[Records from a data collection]
__________________________________________________
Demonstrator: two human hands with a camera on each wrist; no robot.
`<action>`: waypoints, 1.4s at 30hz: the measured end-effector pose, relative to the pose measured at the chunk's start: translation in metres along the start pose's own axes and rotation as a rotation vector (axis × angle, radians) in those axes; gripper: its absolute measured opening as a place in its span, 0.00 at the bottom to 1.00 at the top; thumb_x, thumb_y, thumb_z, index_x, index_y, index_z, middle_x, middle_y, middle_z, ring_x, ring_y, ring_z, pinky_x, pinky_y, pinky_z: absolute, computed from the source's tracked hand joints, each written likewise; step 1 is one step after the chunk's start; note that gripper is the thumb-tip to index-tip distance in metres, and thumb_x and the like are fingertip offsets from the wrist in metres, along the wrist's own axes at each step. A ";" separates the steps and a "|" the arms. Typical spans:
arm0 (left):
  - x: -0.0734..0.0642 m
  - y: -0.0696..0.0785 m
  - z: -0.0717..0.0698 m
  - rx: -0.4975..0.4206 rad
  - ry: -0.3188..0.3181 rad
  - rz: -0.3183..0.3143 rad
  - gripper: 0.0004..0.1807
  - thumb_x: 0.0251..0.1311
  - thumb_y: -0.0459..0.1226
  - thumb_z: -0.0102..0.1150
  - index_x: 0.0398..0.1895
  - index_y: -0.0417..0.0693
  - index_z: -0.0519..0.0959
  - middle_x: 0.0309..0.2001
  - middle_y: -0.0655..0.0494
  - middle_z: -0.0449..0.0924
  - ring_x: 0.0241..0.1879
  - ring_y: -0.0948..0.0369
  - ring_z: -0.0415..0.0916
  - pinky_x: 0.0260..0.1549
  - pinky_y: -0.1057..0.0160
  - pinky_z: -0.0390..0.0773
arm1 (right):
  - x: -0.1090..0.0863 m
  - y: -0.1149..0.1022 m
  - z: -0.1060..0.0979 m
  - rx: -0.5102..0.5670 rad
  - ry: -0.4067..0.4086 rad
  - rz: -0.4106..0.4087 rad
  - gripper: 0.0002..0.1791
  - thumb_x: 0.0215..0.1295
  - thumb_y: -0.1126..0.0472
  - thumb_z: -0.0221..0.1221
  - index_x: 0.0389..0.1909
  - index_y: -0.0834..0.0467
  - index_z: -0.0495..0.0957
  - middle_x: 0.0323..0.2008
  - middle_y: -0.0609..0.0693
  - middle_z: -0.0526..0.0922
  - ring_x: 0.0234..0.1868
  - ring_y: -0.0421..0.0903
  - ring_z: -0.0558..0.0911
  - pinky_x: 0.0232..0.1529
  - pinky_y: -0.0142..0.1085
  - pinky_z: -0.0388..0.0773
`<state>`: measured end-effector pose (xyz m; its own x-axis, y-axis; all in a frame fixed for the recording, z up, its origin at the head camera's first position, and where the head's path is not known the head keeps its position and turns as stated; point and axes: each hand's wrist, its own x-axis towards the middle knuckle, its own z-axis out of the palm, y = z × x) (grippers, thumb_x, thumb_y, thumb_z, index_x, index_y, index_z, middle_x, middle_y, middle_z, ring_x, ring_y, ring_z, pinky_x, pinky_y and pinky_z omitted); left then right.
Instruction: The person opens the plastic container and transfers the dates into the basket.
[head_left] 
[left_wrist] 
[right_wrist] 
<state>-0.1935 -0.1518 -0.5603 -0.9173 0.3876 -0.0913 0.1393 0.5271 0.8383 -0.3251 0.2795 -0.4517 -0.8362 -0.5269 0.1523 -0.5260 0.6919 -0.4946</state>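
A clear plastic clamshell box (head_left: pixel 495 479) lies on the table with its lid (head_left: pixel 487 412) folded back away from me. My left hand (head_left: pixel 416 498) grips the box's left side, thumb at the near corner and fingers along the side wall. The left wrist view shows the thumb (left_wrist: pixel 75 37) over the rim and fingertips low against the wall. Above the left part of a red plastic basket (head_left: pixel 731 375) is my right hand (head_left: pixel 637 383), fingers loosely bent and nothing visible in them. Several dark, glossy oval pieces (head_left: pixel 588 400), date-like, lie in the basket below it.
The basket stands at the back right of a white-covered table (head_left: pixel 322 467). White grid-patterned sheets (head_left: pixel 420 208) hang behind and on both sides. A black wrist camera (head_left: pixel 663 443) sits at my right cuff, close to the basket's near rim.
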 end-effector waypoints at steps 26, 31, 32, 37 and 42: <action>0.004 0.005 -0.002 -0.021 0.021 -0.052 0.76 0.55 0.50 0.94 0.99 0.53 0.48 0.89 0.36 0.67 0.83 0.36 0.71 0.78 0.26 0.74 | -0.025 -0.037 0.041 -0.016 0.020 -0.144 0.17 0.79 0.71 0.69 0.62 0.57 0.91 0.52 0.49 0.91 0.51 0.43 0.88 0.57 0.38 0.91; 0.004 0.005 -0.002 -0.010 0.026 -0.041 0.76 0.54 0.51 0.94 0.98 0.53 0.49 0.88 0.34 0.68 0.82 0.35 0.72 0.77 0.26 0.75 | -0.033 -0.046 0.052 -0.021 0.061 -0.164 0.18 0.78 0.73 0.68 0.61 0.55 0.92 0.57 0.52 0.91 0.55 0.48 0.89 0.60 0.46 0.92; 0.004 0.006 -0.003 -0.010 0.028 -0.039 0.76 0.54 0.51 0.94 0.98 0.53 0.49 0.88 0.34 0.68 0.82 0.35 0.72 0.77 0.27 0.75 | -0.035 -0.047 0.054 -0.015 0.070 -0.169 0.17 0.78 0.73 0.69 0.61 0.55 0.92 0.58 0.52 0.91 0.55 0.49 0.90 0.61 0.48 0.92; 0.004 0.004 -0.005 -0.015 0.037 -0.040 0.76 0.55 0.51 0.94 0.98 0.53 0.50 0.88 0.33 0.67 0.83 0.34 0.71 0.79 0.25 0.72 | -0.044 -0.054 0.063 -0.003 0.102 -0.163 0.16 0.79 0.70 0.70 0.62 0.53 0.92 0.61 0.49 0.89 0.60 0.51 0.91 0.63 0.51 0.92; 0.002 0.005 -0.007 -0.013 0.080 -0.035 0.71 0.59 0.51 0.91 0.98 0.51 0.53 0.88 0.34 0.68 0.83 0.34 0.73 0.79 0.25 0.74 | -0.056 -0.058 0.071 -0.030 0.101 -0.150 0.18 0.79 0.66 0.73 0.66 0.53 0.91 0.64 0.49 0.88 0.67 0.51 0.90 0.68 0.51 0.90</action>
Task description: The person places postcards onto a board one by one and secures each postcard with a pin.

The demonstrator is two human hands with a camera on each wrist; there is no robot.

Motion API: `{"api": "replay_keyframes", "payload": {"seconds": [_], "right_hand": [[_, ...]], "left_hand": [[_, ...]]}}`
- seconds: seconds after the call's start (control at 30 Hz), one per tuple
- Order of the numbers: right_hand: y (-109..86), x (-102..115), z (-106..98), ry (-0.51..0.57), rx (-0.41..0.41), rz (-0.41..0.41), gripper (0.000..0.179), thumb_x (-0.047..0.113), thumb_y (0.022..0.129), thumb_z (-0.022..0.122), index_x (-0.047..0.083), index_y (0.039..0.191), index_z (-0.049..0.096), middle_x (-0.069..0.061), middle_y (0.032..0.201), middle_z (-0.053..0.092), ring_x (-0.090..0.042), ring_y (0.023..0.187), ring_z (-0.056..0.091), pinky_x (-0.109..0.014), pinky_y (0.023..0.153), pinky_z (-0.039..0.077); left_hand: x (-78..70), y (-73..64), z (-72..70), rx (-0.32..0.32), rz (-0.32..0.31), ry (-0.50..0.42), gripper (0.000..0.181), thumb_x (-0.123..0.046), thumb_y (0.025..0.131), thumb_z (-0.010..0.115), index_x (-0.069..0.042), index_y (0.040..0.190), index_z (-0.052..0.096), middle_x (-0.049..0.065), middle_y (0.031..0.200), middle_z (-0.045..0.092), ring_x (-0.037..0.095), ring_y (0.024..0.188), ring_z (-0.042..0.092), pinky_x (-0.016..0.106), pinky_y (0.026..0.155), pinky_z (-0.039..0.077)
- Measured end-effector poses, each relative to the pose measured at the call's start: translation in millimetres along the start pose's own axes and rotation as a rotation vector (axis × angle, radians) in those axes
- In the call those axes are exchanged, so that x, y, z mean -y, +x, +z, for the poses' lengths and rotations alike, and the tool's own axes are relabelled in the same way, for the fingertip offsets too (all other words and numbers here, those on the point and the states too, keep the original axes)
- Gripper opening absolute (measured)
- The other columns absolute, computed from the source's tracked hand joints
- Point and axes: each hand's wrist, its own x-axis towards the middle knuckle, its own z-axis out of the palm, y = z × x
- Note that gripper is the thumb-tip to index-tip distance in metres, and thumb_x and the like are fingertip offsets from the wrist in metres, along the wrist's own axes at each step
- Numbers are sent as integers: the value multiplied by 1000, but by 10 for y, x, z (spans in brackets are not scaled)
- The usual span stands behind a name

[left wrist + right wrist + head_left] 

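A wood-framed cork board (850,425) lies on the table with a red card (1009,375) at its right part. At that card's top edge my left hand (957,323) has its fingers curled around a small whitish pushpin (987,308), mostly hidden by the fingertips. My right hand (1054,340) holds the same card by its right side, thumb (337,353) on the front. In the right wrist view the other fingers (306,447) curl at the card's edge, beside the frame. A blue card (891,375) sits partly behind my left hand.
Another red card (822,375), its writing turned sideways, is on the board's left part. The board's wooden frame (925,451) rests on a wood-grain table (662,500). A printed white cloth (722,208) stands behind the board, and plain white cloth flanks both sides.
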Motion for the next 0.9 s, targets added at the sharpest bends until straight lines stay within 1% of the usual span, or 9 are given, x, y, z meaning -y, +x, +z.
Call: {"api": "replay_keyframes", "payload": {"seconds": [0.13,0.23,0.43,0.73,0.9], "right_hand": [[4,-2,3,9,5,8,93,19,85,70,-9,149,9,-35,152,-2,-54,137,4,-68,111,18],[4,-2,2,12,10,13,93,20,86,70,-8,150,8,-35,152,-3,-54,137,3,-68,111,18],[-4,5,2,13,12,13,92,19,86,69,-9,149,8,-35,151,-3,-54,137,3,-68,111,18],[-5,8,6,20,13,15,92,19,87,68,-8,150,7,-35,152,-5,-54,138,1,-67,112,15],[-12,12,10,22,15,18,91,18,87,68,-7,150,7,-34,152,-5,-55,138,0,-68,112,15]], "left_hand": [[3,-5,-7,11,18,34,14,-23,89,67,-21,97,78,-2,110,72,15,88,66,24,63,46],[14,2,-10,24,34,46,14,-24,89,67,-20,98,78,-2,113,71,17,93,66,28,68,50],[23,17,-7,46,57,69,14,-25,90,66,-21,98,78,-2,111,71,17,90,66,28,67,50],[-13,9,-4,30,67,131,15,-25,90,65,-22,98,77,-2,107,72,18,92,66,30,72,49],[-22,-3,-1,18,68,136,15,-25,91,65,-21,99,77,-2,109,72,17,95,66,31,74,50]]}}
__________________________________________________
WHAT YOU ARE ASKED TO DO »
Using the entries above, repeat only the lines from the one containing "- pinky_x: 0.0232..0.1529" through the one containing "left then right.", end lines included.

RESULT BELOW »
  - pinky_x: 0.0232..0.1529
  - pinky_y: -0.0142..0.1085
  - pinky_z: -0.0388..0.0773
`<state>`: measured end-effector pose (xyz m; its own x-axis, y-axis; all in a frame fixed for the recording, z up, its origin at the head camera's first position, and where the head's path is not known the head keeps its position and turns as stated; point and axes: each hand's wrist, its own x-axis towards the middle knuckle, its own z-axis out of the palm, y = z × x) (grippers, thumb_x, thumb_y, thumb_z, index_x, index_y, index_z, middle_x, middle_y, middle_z, ring_x, ring_y, ring_z, pinky_x, pinky_y and pinky_z omitted); left then right.

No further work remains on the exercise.